Effect of the Dzyaloshinskii-Moriya interaction on heat conductivity in one-dimensional quantum Ising chains

The effect of the Dzyaloshinskii-Moriya (DM) interaction on the heat conduction in the quantum Ising chain has been studied by solving the Lindblad master equation. The chain is subject to a uniform transverse field h, while the exchange couplings {J _m } between the nearest-neighbor spins are either uniform, random or quasi-periodic. The average energy-density profile and the average energy current in the non-equilibrium steady state have been numerically calculated. The ballistic transport is observed in the uniform Ising chain with DM interaction. For the random Ising chain with DM interaction, the energy gradient is observed in the bulk of the spin chain whose energy current appears to scale as the system size ⟨Q⟩ ∼ exp(βN) with β < 0. For the quasi-periodic Ising chain with DM interaction, the J _m takes the two values J _A and J _B arranged in the Fibonacci sequence.
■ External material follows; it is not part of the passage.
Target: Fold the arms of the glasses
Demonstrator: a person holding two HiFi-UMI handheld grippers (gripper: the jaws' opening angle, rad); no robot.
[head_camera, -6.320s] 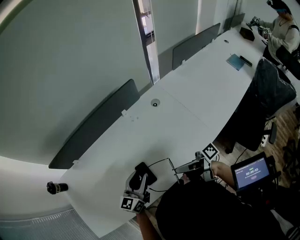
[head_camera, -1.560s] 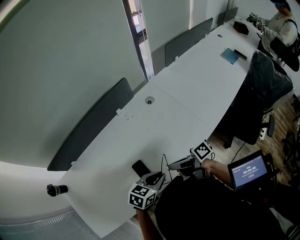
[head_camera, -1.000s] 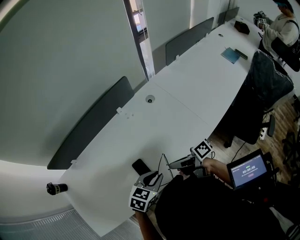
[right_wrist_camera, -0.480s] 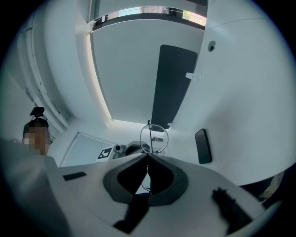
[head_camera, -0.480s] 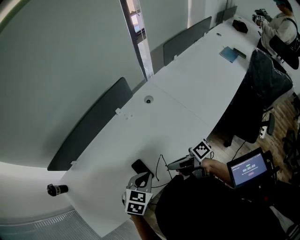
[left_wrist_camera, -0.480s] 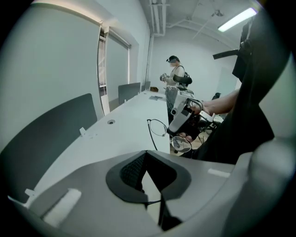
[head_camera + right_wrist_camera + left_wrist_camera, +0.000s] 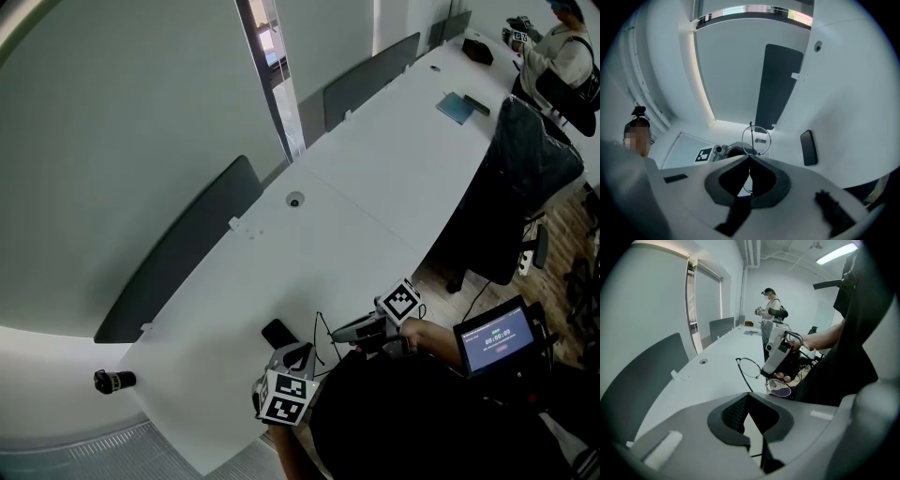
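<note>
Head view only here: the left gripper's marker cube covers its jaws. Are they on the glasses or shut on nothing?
Observer: On the glasses. In the left gripper view the left gripper is shut, and a thin glasses arm runs in where its pads meet.
Operator: What about the right one?
Observer: In its own view the right gripper is shut on the glasses, with one round lens just past its tips.
Operator: Is that arm folded?
Observer: Not yet. In the left gripper view it sticks out from the frame toward the left gripper.
</note>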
The energy gradient also exists in the spin chain and the energy current behaves as ⟨Q⟩ ∼ N ^α with α < 0. By increasing the strength of the DM interaction D, a non-trivial transition from the thermal insulator heat transport to anomalous heat conduction is found in the Fibonacci Ising chain with large ratio of couplings λ = J _A /J _B . A rough phase diagram of λ vs. D is given in this paper as well.